Wednesday, February 16, 2011
Mechanically Separated Chicken - or The Real Thing?
I hope you are all wondering what this is a picture of. My first thought was that it was some kind of taffy. That sounds really yummy, doesn't it? But it is actually a picture of something called mechanically separated chicken.
I became interested in what this was this week when I got out my small can of Tone's Chicken Base that I use in virtually all my chicken dishes. This chicken base was recommended to me by a friend of a few years back, who was one of the most health/food conscious people I knew, so it had to be good, right? I was looking at it this week for the first time and noticed that the first ingredient was something called mechanically separated chicken. Okay, so you do have to get the chicken off the bone, and it must mean that machines do it, so what was the problem?
I think the picture above shows you the problem with mechanically separated chicken. According to this article in the Huffington Post http://www.huffingtonpost.com/2010/10/04/mechanically-separated-meat-chicken-mcnugget-photo_n_749893.html not only should we have a problem with the weird color, but it has a weird taste, and must also be hosed down with ammonia to kill the bacteria. It therefore will need artificial coloring as well as artificial flavoring and is destined to be in your child's (or your) next chicken nugget, hot dog, or bologna sandwich.

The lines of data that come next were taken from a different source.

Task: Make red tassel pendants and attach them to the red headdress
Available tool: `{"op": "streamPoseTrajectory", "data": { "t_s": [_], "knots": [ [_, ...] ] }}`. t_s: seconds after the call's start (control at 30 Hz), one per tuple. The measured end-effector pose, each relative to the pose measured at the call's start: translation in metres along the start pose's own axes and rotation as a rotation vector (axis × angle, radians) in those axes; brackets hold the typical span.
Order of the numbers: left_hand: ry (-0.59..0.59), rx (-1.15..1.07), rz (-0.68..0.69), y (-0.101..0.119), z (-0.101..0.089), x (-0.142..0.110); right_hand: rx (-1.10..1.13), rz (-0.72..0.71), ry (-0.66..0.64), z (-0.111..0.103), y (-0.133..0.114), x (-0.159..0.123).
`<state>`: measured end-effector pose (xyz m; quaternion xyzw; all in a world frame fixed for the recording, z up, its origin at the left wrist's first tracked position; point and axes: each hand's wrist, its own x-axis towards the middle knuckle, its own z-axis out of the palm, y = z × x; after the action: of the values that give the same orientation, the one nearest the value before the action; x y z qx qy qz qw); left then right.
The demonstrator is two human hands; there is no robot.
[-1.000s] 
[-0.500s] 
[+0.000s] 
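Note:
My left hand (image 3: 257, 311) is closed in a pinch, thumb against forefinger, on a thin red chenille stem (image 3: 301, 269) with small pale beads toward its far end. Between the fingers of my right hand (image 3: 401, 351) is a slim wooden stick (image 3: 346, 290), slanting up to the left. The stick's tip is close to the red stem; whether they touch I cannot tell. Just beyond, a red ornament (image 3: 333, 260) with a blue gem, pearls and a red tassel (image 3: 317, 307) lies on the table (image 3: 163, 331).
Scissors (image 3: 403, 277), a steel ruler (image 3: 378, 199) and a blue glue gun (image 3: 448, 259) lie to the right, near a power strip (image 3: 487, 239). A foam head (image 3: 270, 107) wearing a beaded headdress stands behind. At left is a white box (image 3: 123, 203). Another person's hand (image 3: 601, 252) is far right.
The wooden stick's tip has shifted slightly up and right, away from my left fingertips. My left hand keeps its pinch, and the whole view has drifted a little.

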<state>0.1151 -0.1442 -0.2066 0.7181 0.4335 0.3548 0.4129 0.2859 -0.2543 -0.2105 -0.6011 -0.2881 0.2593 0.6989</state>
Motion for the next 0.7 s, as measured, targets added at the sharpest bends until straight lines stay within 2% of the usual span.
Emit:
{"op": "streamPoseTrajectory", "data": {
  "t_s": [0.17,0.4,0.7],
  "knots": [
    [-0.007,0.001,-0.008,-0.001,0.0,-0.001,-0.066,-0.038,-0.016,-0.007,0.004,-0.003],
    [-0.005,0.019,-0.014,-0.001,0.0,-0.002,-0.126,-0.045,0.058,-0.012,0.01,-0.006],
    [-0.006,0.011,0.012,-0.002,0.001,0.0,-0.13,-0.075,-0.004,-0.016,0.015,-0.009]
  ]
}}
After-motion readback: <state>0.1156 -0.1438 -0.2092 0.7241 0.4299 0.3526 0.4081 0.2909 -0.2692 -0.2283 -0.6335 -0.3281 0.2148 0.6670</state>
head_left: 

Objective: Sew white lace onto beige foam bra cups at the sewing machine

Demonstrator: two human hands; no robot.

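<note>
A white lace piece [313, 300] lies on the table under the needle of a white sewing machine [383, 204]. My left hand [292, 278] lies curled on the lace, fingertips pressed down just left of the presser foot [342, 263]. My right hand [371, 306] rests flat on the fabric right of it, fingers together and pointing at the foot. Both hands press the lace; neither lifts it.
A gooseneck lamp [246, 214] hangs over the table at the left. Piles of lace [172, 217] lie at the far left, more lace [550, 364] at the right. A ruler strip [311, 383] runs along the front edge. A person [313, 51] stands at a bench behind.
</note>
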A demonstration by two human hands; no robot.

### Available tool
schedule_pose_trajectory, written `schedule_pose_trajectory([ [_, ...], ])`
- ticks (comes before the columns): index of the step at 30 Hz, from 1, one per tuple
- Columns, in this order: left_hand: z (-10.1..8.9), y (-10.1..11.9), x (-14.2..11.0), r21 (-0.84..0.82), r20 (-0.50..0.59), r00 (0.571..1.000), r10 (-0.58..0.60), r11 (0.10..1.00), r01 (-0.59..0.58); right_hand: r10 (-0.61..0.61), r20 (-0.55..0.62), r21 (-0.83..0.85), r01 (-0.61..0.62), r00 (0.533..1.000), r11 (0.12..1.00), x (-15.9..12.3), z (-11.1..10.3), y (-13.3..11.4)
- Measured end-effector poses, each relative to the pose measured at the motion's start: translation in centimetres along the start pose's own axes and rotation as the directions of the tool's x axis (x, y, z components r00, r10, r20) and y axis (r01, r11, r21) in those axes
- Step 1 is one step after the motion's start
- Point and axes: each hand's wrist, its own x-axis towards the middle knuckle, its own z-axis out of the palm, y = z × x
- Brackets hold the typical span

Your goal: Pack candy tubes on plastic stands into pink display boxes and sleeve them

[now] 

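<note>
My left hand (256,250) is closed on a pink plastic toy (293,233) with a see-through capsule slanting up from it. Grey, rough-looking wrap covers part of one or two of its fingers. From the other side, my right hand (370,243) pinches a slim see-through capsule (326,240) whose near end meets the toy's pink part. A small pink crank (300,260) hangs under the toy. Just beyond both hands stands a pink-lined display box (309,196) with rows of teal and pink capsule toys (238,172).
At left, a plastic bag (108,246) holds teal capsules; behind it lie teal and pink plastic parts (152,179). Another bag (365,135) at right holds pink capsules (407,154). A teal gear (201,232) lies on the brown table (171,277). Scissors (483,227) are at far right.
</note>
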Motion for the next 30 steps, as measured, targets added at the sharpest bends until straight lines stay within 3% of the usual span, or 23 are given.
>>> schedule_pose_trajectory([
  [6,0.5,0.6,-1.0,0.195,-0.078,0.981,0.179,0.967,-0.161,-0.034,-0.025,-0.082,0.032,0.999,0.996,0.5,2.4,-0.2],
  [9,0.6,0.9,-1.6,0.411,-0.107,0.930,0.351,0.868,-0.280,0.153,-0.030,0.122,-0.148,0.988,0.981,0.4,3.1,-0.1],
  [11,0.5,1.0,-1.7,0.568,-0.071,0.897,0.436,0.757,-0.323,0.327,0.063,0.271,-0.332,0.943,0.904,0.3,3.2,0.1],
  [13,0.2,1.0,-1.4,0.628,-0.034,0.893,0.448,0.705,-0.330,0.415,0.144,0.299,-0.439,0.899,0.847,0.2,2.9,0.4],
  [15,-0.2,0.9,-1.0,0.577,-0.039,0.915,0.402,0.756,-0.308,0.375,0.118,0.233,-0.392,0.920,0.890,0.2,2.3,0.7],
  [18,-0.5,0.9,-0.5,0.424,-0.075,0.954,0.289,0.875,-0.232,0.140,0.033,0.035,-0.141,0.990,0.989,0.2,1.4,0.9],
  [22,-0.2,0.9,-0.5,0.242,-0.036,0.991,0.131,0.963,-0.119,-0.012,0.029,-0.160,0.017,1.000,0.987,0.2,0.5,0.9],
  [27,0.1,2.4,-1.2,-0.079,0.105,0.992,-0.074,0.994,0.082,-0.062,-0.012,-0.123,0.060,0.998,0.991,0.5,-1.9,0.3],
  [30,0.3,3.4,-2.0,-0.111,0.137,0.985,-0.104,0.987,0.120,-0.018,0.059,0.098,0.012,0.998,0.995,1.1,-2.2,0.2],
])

Actually the first tip off that this wasn't real food should have been the cardboard box they are feeding this pink snake into (and do you see the other cardboard boxes of the stuff sitting on the floor?)
So where do you get the real thing? Chickens can be purchased in your store, and many will even say from "family farms" which means absolutely nothing. You can even find some labeled "organic" and that doesn't really tell you anything except the chicken feed was organic, not how the birds were raised. The way birds are raised and their stress level is just as important as their feed. Certain changes occur in the guts of the chickens when they are stressed. These result in lower pH levels. When the pH level is low, harmful bacteria become more active as they get a favorable environment for growth. They start replicating rapidly and within a short span of time gain advantage.
Stress-free birds are generally found on home farms. You can raise them yourselves, or find a good poultry farm near you. Ask around, you can usually find a friend who will share a side of beef with you from someone they know well. Check out these websites: http://www.eatwild.com/ and http://www.localharvest.org/ for listings in your area of local farms.
Check your labels if you don't want to eat anymore cardboard box pink snakes!